**Description of the task**
For each line in the data below that has the word "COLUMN", copy that line.

**Supplied records**
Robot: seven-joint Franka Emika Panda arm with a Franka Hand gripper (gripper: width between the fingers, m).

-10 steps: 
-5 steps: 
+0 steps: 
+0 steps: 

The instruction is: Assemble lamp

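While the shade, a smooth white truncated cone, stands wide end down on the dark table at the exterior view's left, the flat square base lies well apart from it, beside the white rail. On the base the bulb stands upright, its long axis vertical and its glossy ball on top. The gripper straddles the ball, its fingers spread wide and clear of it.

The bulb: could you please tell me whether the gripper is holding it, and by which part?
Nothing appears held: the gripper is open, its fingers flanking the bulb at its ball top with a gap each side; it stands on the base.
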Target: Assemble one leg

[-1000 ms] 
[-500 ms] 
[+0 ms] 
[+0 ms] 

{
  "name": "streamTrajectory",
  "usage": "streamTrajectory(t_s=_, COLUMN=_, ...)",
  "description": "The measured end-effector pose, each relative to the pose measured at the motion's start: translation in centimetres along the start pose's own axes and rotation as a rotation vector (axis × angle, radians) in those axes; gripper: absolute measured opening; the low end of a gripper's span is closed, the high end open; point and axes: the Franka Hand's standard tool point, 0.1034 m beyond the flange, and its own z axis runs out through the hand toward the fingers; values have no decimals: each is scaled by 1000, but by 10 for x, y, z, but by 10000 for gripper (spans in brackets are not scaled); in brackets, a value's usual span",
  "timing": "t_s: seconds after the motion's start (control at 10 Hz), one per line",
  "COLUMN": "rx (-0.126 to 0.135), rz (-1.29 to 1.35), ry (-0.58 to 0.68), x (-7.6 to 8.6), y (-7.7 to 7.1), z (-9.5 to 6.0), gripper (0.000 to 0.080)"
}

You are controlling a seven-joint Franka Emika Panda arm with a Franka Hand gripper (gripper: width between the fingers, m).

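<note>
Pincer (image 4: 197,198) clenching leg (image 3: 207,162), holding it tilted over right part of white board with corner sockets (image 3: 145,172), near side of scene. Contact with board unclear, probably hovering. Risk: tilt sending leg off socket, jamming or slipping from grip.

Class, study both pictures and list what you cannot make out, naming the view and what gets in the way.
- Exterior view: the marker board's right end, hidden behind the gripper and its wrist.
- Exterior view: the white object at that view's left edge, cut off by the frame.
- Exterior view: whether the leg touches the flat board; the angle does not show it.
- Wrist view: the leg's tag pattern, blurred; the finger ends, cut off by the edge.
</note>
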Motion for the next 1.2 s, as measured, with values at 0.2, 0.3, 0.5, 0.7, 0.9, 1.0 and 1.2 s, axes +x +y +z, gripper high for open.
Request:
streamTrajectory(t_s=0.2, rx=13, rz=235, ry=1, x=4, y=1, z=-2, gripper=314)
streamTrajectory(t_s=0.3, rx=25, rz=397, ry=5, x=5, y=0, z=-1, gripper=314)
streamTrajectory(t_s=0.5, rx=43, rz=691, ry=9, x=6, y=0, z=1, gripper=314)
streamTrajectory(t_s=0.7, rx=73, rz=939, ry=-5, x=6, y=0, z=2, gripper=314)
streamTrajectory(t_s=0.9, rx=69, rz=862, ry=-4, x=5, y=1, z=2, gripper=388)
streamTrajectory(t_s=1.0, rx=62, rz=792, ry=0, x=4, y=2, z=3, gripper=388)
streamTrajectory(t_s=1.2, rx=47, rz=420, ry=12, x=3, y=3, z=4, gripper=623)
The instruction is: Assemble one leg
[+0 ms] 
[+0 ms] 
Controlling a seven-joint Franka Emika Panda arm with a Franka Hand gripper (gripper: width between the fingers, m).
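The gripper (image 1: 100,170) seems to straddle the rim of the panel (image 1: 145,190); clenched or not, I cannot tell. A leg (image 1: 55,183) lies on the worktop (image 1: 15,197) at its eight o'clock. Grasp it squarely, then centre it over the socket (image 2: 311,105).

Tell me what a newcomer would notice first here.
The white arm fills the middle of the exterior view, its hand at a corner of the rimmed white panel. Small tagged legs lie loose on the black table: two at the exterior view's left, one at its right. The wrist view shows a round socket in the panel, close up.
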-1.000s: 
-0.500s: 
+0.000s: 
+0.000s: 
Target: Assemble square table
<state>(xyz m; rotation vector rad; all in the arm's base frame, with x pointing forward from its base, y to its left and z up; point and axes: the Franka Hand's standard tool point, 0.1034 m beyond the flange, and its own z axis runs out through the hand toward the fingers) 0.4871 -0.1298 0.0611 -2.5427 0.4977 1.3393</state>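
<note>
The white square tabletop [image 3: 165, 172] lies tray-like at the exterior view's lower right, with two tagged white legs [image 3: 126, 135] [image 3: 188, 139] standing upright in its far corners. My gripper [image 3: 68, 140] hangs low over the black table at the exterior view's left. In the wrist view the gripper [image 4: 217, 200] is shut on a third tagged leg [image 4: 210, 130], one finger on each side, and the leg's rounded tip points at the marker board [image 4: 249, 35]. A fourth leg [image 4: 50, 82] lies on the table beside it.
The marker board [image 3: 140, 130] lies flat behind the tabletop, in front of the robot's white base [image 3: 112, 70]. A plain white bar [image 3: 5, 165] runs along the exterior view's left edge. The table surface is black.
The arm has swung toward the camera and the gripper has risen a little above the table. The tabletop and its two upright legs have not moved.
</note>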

**Response box**
  "usage": "streamTrajectory(t_s=_, COLUMN=_, ...)",
  "COLUMN": "rx (-0.126 to 0.135), rz (-1.29 to 1.35), ry (-0.58 to 0.68), x (-7.6 to 8.6), y (-7.7 to 7.1), z (-9.5 to 6.0), gripper (0.000 to 0.080)"

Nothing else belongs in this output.